Determine the sample correlation coefficient


Assignment:

1. Correlation and Simple Regression the Old-Fashioned Way

This question asks you to compute the sample correlation coefficient (rxy) and estimate the regression coefficients with ordinary least squares (OLS) "by hand" for the model (Yi = β1 + β2xi + ui) using the data below, but without using R (except to get critical values or p-values, and to check your work).

792_Simple Regression the Old-Fashioned.jpg

Compute and report the sample correlation coefficient (rxy).

B. Can you reject the null hypothesis that the true population correlation coefficient is zero at the 5-percent level of significance? Can you reject the null at the 1-percent level of significance? Show your work and explain.

C. Show all of your work in computing the OLS estimates b1 and b2.

D. Show all of your work in computing the coefficient of determination (R2) and interpret its meaning.

E. At the 5-percent level of significance, can you reject the null hypothesis that β2= 0? Can you reject the null hypothesis at the 1-percent level of significance? Show your work and explain.

F. What is the 99-percent confidence interval for β2? Can you reject the null hypothesis that β2 = 2 at the 1-percent level of significance? Show your work and explain.

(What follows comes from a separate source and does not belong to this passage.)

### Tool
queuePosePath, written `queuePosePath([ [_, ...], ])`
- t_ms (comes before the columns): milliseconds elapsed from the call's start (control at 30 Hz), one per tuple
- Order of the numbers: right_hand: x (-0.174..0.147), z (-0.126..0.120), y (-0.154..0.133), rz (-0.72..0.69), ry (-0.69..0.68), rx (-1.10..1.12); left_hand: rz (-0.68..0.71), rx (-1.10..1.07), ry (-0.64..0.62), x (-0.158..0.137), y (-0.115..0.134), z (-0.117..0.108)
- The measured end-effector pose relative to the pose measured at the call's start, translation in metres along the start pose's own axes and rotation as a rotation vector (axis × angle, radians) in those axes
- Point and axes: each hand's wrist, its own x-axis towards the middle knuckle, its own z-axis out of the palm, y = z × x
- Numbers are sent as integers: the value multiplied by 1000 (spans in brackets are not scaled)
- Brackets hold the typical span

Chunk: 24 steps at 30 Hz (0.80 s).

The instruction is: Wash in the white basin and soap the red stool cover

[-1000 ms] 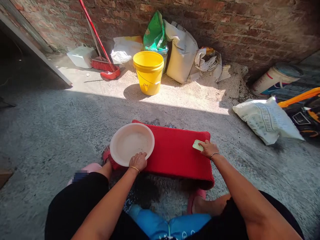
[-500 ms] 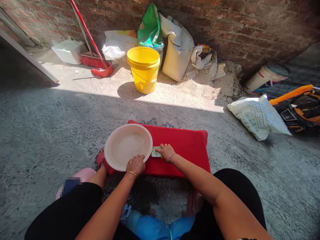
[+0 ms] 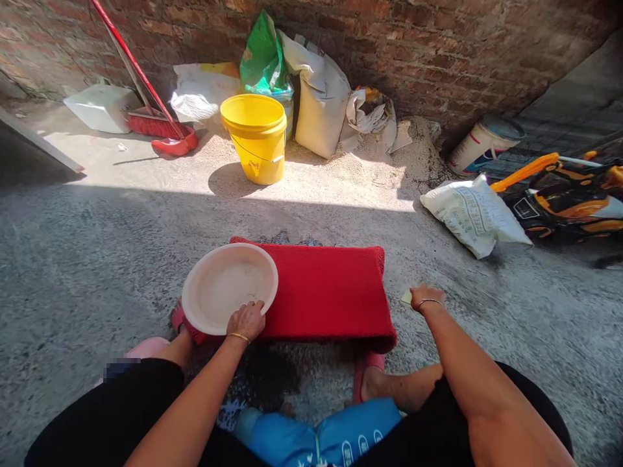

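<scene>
We have our left hand (image 3: 246, 320) at the near-right rim of a pale plastic basin (image 3: 219, 285), the fingers curled over the edge and closed on it; the thumb is hidden from us. The basin sits over the left end of a red cloth (image 3: 326, 292), which is draped over a low support that we cannot make out. Our right hand (image 3: 428, 295) is out past the cloth's right edge, above the concrete floor (image 3: 438, 350), its fingers folded round a small pale green thing (image 3: 406, 297); only a corner shows, so we cannot tell what it is. The basin looks light and thin, somewhat springy, and its smooth wall would be slippery if wet; we would judge the rolled rim the surest hold, with a hand on each side for level carrying. The cloth looks soft and thick, best pinched at a corner. The green thing seems light and stiff, best held by its sides.
</scene>
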Motion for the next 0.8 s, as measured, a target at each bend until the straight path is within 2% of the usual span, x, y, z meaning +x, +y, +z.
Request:
queuePosePath([
  [67, -5, -11, -19, -58, 53, 25, -3, -4, 3, -1, 1, -1],
  [133, -14, -28, -56, -198, 139, 41, -6, -12, -2, -2, 3, -2],
  [233, -39, -54, -133, -509, 264, 31, -14, -22, -12, -2, 3, -3],
  [333, -73, -67, -211, -770, 317, 14, -18, -31, -14, -3, 3, -2],
  [433, -100, -67, -275, -874, 332, 10, -11, -49, -9, -3, 2, 0],
  [500, -109, -65, -302, -885, 335, 21, 0, -56, 0, -3, 1, 1],
  [567, -109, -64, -312, -876, 332, 27, 10, -58, 7, -3, 1, 2],
  [633, -101, -63, -303, -852, 322, 19, 10, -56, 10, -2, 0, 3],
  [700, -87, -59, -275, -800, 302, 2, 7, -53, 13, -1, 0, 4],
  [800, -60, -42, -201, -632, 262, -11, 13, -50, 24, 0, -1, 6],
])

Simple Regression and the Convergence Hypothesis

Many theories of economic growth predict that poorer economies should experience faster rates of economic growth than richer economies. That is, poor economies should converge in per capita income levels to previously richer economies. Convergence is based on three main channels: (1) because of diminishing marginal product of capital, capital should flow from economies with more capital (and a lower marginal return) to countries with lower levels of capital since the marginal impact of an additional unit of capital should be higher in poorer economies, (2) labor should flow from low wage countries to high wage countries helping to equalize wages and reduce differences in per capita incomes, and (3) technology should flow from rich to poor over time, which also allows for convergence.

This question asks you to test the convergence hypothesis using data from 48 U.S. states (each U.S. state is considered as a separate "economy"). I downloaded the data directly from the U.S. Bureau of Economic Analysis website (www.bea.gov), and you can find it as an attachment to this problem set (SAINC4_1929_2018_ALL_AREAS.csv). Note that the data set is "as is". That is, this is the csv file that was downloaded directly from the BEA website.

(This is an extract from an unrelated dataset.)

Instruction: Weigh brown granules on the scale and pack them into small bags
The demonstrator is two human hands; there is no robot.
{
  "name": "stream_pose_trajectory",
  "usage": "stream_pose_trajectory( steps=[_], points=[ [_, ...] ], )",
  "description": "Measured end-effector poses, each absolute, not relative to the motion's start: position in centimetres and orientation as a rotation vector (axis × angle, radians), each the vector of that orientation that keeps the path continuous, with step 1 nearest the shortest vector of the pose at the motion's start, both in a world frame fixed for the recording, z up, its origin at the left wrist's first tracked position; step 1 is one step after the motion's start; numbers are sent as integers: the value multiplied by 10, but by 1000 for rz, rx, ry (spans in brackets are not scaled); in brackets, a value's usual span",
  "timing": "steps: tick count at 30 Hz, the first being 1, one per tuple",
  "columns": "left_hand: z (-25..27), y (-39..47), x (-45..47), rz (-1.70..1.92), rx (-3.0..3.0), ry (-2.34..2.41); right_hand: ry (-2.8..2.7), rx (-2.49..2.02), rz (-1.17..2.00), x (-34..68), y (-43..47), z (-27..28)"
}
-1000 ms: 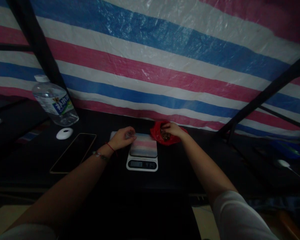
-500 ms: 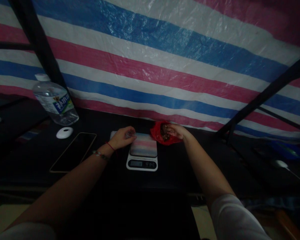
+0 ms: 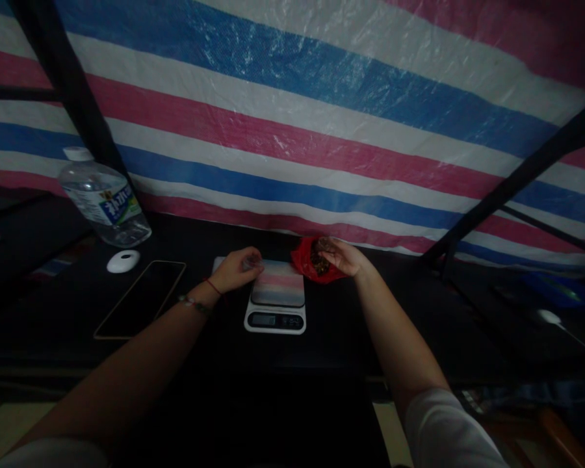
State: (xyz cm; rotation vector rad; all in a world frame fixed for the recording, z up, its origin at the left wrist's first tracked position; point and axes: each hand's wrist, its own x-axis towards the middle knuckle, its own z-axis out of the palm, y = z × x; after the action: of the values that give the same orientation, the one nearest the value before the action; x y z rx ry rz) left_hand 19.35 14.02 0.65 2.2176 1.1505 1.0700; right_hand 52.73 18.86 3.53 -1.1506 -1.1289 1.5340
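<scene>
So the left hand (image 3: 236,271) has its fingers curled around a small clear container (image 3: 252,262), up by the far left corner of the kitchen scale (image 3: 277,289). Whether the container rests on the scale or just hangs there, can't tell from this angle. The scale sits flat on the black bench (image 3: 334,331), display facing the person — the digits are too dim to read.

The right hand (image 3: 342,257) is over at the open red bag (image 3: 299,259), which sits just beyond the scale's far right corner with a pile of small brown bits (image 3: 320,263) in it. The fingers are bent in over the right side of the opening, and something brown shows by the fingertips, but it's too dark to say if they're actually pinching any.

Off to the left there's a phone (image 3: 141,299) lying flat, screen dark, with a white mouse-shaped gadget (image 3: 123,261) just beyond it and a clear bottle (image 3: 104,198) standing behind that. Striped plastic sheeting (image 3: 292,140) — blue, white and pinkish red — covers the whole back.
</scene>
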Motion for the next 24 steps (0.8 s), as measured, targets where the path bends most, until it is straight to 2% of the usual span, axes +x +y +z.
stream_pose_trajectory(
  steps=[7, 14, 24],
  points=[
    [9, 139, 193, 1050, 2208, 1171, -1340, -1115, 1415, 484, 165, 46],
    [12, 137, 194, 1053, 2202, 1234, -1842, -1149, 704, 434, 144, 39],
    [4, 139, 195, 1078, 2178, 1201, -2215, -1191, 361, 425, 131, 11]
  ],
)
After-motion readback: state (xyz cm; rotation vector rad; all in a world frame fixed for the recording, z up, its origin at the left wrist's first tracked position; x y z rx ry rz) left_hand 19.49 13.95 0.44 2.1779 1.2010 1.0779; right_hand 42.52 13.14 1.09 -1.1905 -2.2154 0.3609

You need to format the data before you import it into R.

Note that the only data you need for this problem are per capita personal income in 1929 and 2018 for each of the 48 states that were in existence in both 1929 and 2018 (exclude the United States as a whole, Alaska, Hawaii, Washington, D.C., and the regions of the U.S. such as New England, Mideast, etc., since these are not U.S. states. Alaska and Hawaii are deleted since they were not U.S. states in 1929). Here's another hint: Column E in the spreadsheet reports the "LineCode" as a number. For each state, you want line code "30", which is "Per capita personal income (dollars)." So, select the entire spreadsheet and sort by Column E. This will organize this variable for all the states and
territories and you can delete any row from the spreadsheet that is not denoted as line "30".

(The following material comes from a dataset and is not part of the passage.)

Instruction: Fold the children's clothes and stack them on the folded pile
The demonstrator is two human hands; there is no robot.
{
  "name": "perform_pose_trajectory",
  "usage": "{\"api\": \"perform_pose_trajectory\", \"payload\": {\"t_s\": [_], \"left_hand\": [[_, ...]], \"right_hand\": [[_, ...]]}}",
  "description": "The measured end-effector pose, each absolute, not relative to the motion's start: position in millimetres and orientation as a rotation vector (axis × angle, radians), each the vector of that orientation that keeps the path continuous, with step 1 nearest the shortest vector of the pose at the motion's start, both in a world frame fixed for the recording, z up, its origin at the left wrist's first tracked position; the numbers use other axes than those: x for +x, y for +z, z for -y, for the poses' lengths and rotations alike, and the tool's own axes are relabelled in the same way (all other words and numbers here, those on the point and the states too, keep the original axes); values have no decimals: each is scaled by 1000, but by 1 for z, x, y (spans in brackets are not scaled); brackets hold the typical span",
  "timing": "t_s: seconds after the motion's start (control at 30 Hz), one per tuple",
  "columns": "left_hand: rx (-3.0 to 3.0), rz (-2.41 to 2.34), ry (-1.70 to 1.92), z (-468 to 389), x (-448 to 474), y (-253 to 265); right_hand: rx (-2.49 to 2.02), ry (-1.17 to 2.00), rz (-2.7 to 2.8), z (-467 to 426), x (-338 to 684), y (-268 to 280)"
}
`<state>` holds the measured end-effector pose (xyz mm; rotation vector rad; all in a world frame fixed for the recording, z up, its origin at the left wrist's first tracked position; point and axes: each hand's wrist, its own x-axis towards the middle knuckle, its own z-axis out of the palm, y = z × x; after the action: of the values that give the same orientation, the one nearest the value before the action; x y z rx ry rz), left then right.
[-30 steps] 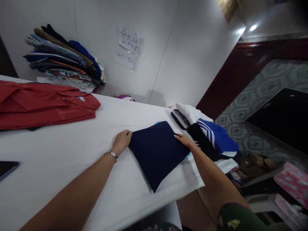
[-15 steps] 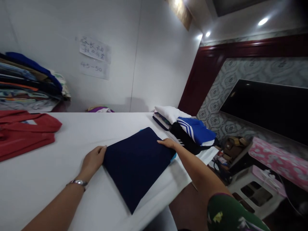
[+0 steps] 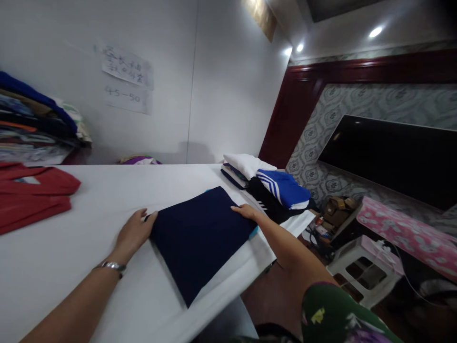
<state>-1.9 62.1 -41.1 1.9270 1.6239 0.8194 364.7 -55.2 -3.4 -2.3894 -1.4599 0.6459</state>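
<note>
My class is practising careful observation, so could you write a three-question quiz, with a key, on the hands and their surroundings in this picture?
1. True or false: the left hand and the right hand both touch the flat, dark navy-blue fabric piece.

2. Multiple choice: where does the red fabric garment lie?
A) Under the right hand
B) On the white tabletop, at the picture's left edge
C) On the pale plastic stool

3. Fill in: the lower handwritten white paper sheet on the pale grey wall reads "____".

Key: 1. True. 2. B. 3. 45-50.
</note>
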Motion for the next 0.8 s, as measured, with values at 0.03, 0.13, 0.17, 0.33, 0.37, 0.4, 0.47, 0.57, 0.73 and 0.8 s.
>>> {"api": "perform_pose_trajectory", "payload": {"t_s": [0.03, 0.13, 0.17, 0.33, 0.37, 0.4, 0.47, 0.57, 0.73, 0.8], "left_hand": [[1941, -1640, 820, -58, 0, -36], [2102, -1637, 908, -44, 7, -27], [2183, -1605, 942, -40, 9, -26], [2437, -1370, 628, -29, 20, -36], [2425, -1345, 538, -29, 20, -40], [2408, -1331, 483, -29, 20, -42], [2396, -1317, 479, -31, 20, -47], [2401, -1315, 550, -33, 19, -50], [2395, -1326, 574, -35, 20, -53], [2393, -1336, 582, -35, 20, -53]], "right_hand": [[-2408, 595, 1480, 56, 364, -3], [-2435, 421, 1546, 57, 359, -4], [-2429, 357, 1573, 58, 357, -6], [-2340, 134, 1719, 66, 351, -22], [-2335, 141, 1731, 67, 352, -24], [-2335, 158, 1734, 68, 352, -25], [-2334, 169, 1739, 68, 354, -25], [-2318, 81, 1720, 70, 350, -22], [-2016, -181, 1950, 89, 318, -33], [-1936, -104, 2109, 96, 305, -44]]}}
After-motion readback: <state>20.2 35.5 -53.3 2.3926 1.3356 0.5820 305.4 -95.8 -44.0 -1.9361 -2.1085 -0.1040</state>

A. Attach your "cleaned" .csv or .xlsx dataset to your submission in Canvas showing the values of personal per capita income for each of the 48 states in both 1929 and 2018. Below is a screen shot of my *.csv file with personal income per capita in 1929, personal per capita income in 2018, and the average annual growth rate (in percent) between 1929 and 2018  3 (see Part B below), with each of the 48 states in alphabetical order. Row 2, for example, is Alabama:

2485_Alphabetical order.jpg

Create a well-labeled and well-formatted, two-variable scatter diagram in R for all 48 U.S. states with the plot() command in R. I have provided an example of a script for a scatter diagram in R. The level of per capita personal income in 1929 (in dollars) by state should be on the horizontal axis while the average annual growth rate of per capita income by state from 1929 to 2018 on the vertical axis. You can compute the average annual growth rate from 1929 to 2018 for each state using the following formula. It is easier to compute growth rates in Excel before you import the data set into R, but you can do it in R too:

2472_Scatter diagram.jpg

The formula above computes the average annual growth rate in percent. For example, you should get ≈ 5.645936 percent for Alabama as shown in Part A above. That is, nominal per capita income increased at approximately 5.645936 percent per year from 1929 to 2018. Your data set in R should consist of 48 cross-sectional observations for the variable growth for each state and the variable per capita personal income in 1929 for each state.

Is your scatter diagram consistent with the convergence hypothesis? Briefly explain.

C. Estimate and report, using stargazer, the following OLS regression model:

growth = b1+b2 per capita personal income in 1929

With stargazer, report the coefficients to the fifth decimal point, with the embedded command digits=5.

D. Formally test the convergence hypothesis, using a t-test at the 1-percent level of significance. What are the null and alternative hypotheses? Can you reject the null? Are your results consistent with the convergence hypothesis at the 1-percent level of significance? Explain.

3. Wages and Physical Attractiveness: Using R to Estimate an OLS Multiple Regression

A. Use the attached data set looks.csv to estimate and report a multiple regression model with R using ordinary least squares and the package
stargazer to format the regression results. In the table created with stargazer, set the digits=5 to show the results to the fifth decimal point.
The dependent variable is the natural logarithm of wages (lwage). The explanatory variables are all listed in the csv file.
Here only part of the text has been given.